La crise actuelle de personnel reflète des défis plus larges dans la prestation de soins de santé dans le Nord. Un rapport de 2023 de l’Institut des politiques du Nord a souligné que des soins de santé réussis dans les communautés éloignées nécessitent non seulement de pourvoir des postes, mais aussi de créer des conditions durables permettant aux prestataires de s’intégrer dans les communautés à long terme.
De retour au centre de santé, l’infirmière solitaire termine son inventaire de médicaments et se prépare pour ce qui pourrait être son seul rendez-vous de la journée. « J’aime travailler ici, me connecter avec la communauté, » dit-elle. « Mais la charge de travail et la responsabilité quand nous manquons de personnel sont écrasantes. Quelque chose doit changer dans la façon dont nous recrutons et soutenons les travailleurs de la santé dans le Nord. »
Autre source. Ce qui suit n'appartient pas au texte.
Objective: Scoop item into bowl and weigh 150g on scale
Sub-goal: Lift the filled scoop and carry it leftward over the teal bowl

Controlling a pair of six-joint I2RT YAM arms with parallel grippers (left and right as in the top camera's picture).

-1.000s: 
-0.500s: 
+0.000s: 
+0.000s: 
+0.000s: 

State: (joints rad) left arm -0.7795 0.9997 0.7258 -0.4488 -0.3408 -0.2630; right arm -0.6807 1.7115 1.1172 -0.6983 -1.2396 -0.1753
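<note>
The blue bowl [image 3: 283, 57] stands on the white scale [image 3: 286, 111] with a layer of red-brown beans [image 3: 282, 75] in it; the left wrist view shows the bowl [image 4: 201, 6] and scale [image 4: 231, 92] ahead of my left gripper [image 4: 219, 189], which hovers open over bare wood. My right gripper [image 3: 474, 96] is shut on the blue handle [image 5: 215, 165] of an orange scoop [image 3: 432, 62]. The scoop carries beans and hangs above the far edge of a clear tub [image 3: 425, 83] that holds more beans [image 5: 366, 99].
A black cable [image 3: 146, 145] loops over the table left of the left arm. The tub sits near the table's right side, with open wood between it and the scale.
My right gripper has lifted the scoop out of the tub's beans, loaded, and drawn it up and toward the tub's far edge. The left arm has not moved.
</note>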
Alors que je me prépare à quitter Pelly Crossing, je remarque un tableau d’affichage à l’entrée du centre de santé. Parmi les avis de santé publique et les annonces communautaires, quelqu’un a épinglé une pancarte manuscrite: « Merci à nos travailleurs de la santé. Nous vous voyons.«
Cette simple reconnaissance souligne la relation compliquée entre les communautés éloignées et leurs services essentiels—appréciation mêlée de dépendance, de frustration et d’espoir.
Pour l’instant, les résidents de Pelly Crossing continueront à s’adapter comme ils l’ont toujours fait, se soutenant mutuellement face aux défis tout en plaidant pour la stabilité des soins de santé que leur communauté mérite. Mais à l’approche de l’hiver, apportant ses propres défis de santé et difficultés de transport, l’urgence de résoudre la pénurie de personnel devient de plus en plus évidente.
Les lumières du centre de santé restent allumées alors que je m’éloigne en voiture, un phare de promesse et d’incertitude pour cette communauté nordique résiliente.